The GM section also gives a very nice set of tips and tricks from running the game; everything from subverting player's expectations of the formula to juggling the player spotlight. The book is finished out with an episode guide covering the events of every episode from the first two season of the series. Each guide is framed in the format of the random job generation section of the book, and while illustrative examples are great and I understand that every licensed game tries to be a fan guide to the series, but more than thirty examples of the format feels excessive to me.

All the material is presented very clearly and in conversational tone that's becoming more common in gaming books.
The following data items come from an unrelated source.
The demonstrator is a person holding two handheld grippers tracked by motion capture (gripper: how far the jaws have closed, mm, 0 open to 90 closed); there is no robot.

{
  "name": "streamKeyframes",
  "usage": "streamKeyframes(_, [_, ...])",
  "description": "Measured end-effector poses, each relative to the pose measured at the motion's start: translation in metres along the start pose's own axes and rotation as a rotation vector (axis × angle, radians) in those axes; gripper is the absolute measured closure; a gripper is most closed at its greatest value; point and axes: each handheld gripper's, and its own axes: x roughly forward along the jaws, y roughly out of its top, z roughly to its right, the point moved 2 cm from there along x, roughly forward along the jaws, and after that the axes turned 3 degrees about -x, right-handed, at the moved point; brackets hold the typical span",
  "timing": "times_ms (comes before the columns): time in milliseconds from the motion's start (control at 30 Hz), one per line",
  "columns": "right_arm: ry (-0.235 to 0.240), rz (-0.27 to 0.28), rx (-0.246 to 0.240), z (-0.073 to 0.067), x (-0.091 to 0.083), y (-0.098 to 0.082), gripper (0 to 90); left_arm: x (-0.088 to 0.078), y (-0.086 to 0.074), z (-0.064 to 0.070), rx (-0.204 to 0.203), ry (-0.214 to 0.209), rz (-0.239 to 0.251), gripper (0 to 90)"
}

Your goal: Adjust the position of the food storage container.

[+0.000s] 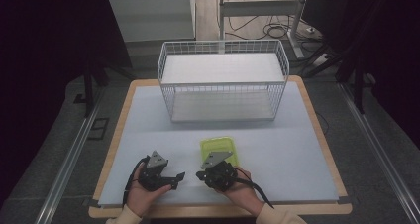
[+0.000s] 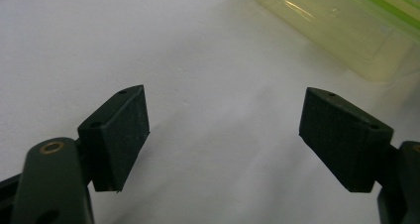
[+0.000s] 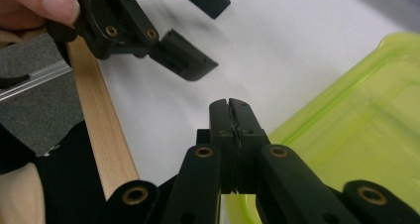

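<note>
Item: two hand-held grippers and one lime-green lidded container on a white-covered table.

Details: the left gripper [image 1: 174, 180] is held low over the white table cover [image 1: 148, 125] near the front edge, jaws spread wide with bare cover between the pads [image 2: 121, 135] and nothing held. The right gripper [image 3: 231, 116], just beside it, has its jaws pressed flat together with nothing between them, its tip at the near left corner of the container [image 3: 366, 125]; whether it touches the rim I cannot tell. The container [image 1: 221, 145], translucent with a green lid, lies flat on the cover at centre front, partly under the right gripper's grey plate. A white wire basket [image 1: 223, 80] stands well apart at the back of the table, open side facing the person. The wooden table edge [image 3: 101, 130] runs along the cover.
</note>
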Motion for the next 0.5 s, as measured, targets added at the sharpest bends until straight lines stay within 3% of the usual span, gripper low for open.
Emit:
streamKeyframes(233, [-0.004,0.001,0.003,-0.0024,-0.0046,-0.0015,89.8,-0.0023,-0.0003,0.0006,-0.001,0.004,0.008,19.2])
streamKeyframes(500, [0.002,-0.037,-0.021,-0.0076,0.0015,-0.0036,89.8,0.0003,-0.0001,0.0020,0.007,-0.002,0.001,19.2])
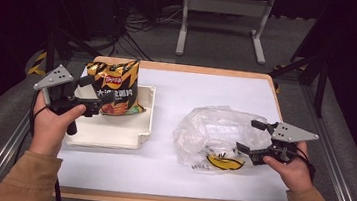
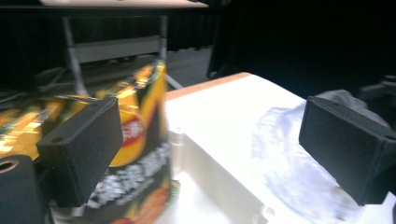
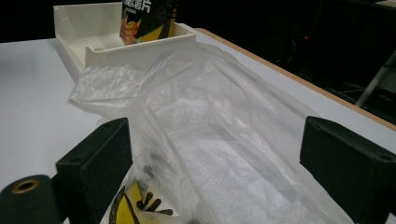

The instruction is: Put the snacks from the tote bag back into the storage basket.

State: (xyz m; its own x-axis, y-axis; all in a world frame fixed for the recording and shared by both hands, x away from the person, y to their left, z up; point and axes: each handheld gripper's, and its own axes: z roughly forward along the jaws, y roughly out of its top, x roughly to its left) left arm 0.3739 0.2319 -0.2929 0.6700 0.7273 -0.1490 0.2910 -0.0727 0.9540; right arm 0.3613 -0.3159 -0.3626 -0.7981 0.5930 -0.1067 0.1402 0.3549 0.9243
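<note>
Yellow and black foil marks the chip bag [image 1: 114,86], which stands upright in the far corner of the white tray [image 1: 112,133], leaning a little against the tray's back wall. We read the work as getting that bag out of the tray and toward the clear plastic bag [image 1: 213,134], which lies crumpled to the right of the tray, well apart from it on the white table [image 1: 159,171].

Our left gripper [image 1: 91,95] sits just left of the chip bag with its jaws spread wide; in the left gripper view one jaw lies in front of the bag's printed face and the other hangs out over the tray's right side, so nothing is pinched yet. To do this well, we judge that we should close on the sealed top edge or a side seam, not the puffed middle (air-filled foil slips and crushes), and lift straight up until the bag clears the tray wall.

Our right gripper [image 1: 255,137] waits at the plastic bag's right edge, jaws apart on either side of the film. We think it should catch one layer of the mouth alone and hold it up, so the opening faces the tray.

The chip bag looks full, glossy and uncreased, with a red logo high on its face.
</note>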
I really enjoy this shift in tone that more and more books are taking. It feels like the designer is explaining how the game plays, rather than a voice from the heavens proclaiming the laws of the universe. It also leaves room for gaming advice to work itself into the text organically rather than being shuffled into a specific section. All of the text is well organized and coherently presented. That said, it does have one critical flaw: there is no index. I've said before that this inexcusable in any game regardless of how good the rest of the text is.
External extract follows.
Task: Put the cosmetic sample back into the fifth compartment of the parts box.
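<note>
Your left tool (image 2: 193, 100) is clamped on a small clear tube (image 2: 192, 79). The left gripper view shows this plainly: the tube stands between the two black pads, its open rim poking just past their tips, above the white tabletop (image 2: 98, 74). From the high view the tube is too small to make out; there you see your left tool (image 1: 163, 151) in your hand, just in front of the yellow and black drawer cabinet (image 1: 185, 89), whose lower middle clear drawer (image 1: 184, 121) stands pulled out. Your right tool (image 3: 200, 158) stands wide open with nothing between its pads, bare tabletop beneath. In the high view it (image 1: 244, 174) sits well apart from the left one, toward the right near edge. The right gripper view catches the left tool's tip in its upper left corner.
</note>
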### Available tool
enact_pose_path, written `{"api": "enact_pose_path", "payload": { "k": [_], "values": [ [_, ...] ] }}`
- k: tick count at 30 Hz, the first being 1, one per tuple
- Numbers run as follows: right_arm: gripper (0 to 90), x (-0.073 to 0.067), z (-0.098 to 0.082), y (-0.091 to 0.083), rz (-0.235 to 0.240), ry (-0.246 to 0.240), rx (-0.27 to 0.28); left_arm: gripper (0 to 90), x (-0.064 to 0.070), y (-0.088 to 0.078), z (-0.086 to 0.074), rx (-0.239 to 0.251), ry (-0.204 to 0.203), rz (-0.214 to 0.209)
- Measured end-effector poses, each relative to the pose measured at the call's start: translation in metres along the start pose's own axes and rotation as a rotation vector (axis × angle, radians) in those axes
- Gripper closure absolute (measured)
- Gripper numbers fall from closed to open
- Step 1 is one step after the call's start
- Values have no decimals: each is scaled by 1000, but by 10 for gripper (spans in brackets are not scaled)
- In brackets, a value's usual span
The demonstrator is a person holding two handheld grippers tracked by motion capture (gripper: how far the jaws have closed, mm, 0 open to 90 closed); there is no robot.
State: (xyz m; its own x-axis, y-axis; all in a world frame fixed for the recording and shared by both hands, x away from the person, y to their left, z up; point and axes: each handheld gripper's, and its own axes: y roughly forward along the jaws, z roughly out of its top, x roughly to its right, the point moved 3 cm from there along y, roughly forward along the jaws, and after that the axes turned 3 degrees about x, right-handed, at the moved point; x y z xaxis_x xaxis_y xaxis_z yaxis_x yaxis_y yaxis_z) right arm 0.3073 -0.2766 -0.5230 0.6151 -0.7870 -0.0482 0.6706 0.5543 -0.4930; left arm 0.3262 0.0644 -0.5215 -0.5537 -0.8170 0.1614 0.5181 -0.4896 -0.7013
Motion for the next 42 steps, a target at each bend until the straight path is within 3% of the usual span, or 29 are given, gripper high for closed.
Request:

For as many new fences that Margaret Weis’ old horse has jumped on this product, the art department doesn't seem to have the legs for it that the designers did. Nearly every page of this book features a screen shot from the TV series, though usually one that is at least vaguely related to what the text is describing on that particular page unlike their past few releases. Add that the art takes more page space than really necessary it just ends up distracting. All I can say in the metatextual elements' favour is they haven't included the phrase "Official Leverage Roleplaying Game" twice on every page like they did with Serenity.

Judged on its own merits, this book makes for a great adaptation of a setting and serves as a solid game to bring out for conventions and between campaigns. It fills an under-served genre in gaming and is well worth a look even if you aren't a fan of the property itself. Judged in the context of Margaret Weis' other projects and this a colossal step forward in terms of design and approach to licensed gaming material and makes me excited to crack open my copy of Smallville and anything else that this team has planned for the future in spite of a few flaws.